Sejumlah inisiatif sosial dan program pengembangan ekosistem digital juga aktif digulirkan. Beberapa proyek utama mencakup program kewirausahaan pelajar My First $1000 di Singapura, pemetaan daya saing lewat East Ventures Digital Competitiveness Index di Indonesia, hingga kompetisi teknologi iklim Climate Impact Innovations Challenge.

Guna membantu kalkulasi jejak karbon secara mandiri, diperkenalkan pula ECOVISEA, sebuah platform kalkulator emisi gas rumah kaca berbasis web yang dapat diakses publik secara cuma-cuma.

Kesetaraan gender dan inklusivitas menjadi poin penting dalam lingkungan kerja East Ventures. Saat ini, perempuan mendominasi 54% posisi di dalam tim operasional, termasuk mengisi 50% kursi kepemimpinan senior serta 33% partner investasi. Pada skala ekosistem, tercatat 26% perusahaan portofolio aktif didirikan atau dipimpin oleh perempuan.

Di sektor lingkungan, emisi nol bersih untuk Scope 1 dan Scope 2 ditargetkan tercapai pada 2030. Sementara itu, target net zero yang mencakup emisi pembiayaan atau financed emissions dipatok selesai pada 2050. Sepanjang tahun 2025, perusahaan mengklaim telah berhasil menurunkan emisi Scope 1, 2, dan 3 sebesar 23% dari tahun sebelumnya.
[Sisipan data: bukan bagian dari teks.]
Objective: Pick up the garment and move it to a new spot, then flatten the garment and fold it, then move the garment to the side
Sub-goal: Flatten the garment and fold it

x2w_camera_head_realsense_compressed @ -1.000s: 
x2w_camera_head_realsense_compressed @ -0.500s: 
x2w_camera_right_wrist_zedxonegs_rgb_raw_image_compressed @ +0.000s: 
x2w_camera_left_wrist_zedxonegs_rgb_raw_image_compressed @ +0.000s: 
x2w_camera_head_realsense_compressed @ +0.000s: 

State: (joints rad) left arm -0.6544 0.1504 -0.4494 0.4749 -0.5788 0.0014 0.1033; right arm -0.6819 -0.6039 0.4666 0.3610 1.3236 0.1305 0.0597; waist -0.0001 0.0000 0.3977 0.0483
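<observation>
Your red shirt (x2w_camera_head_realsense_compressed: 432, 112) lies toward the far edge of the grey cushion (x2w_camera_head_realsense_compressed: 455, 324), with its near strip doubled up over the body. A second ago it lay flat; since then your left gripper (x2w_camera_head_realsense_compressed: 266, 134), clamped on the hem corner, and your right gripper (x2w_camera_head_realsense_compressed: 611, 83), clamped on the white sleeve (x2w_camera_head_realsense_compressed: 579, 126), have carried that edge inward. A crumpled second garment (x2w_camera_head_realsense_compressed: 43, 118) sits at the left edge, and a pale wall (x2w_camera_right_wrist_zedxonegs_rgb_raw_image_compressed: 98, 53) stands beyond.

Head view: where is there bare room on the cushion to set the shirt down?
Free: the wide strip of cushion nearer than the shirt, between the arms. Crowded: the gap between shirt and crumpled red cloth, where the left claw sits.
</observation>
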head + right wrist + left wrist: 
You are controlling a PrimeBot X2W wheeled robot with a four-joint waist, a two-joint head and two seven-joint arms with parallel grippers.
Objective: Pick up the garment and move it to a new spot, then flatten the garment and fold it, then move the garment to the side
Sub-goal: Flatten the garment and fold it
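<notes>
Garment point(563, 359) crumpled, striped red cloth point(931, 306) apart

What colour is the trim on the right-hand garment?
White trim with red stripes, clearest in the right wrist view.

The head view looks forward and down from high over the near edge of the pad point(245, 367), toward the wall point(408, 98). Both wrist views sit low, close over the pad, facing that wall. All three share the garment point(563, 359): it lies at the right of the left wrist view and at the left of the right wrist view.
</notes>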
Avina Sugiarto menegaskan bahwa pendekatan ESG di East Ventures tidak sekadar memenuhi kewajiban administratif.

Menurutnya, prinsip ESG telah menjadi bagian penting dalam tata kelola perusahaan, pengelolaan risiko, dan kesiapan menghadapi standar global yang terus berkembang. Ia menambahkan seluruh capaian tersebut tidak lepas dari kolaborasi berbagai pihak, mulai dari tim internal, perusahaan portofolio, hingga para mitra di dalam ekosistem East Ventures.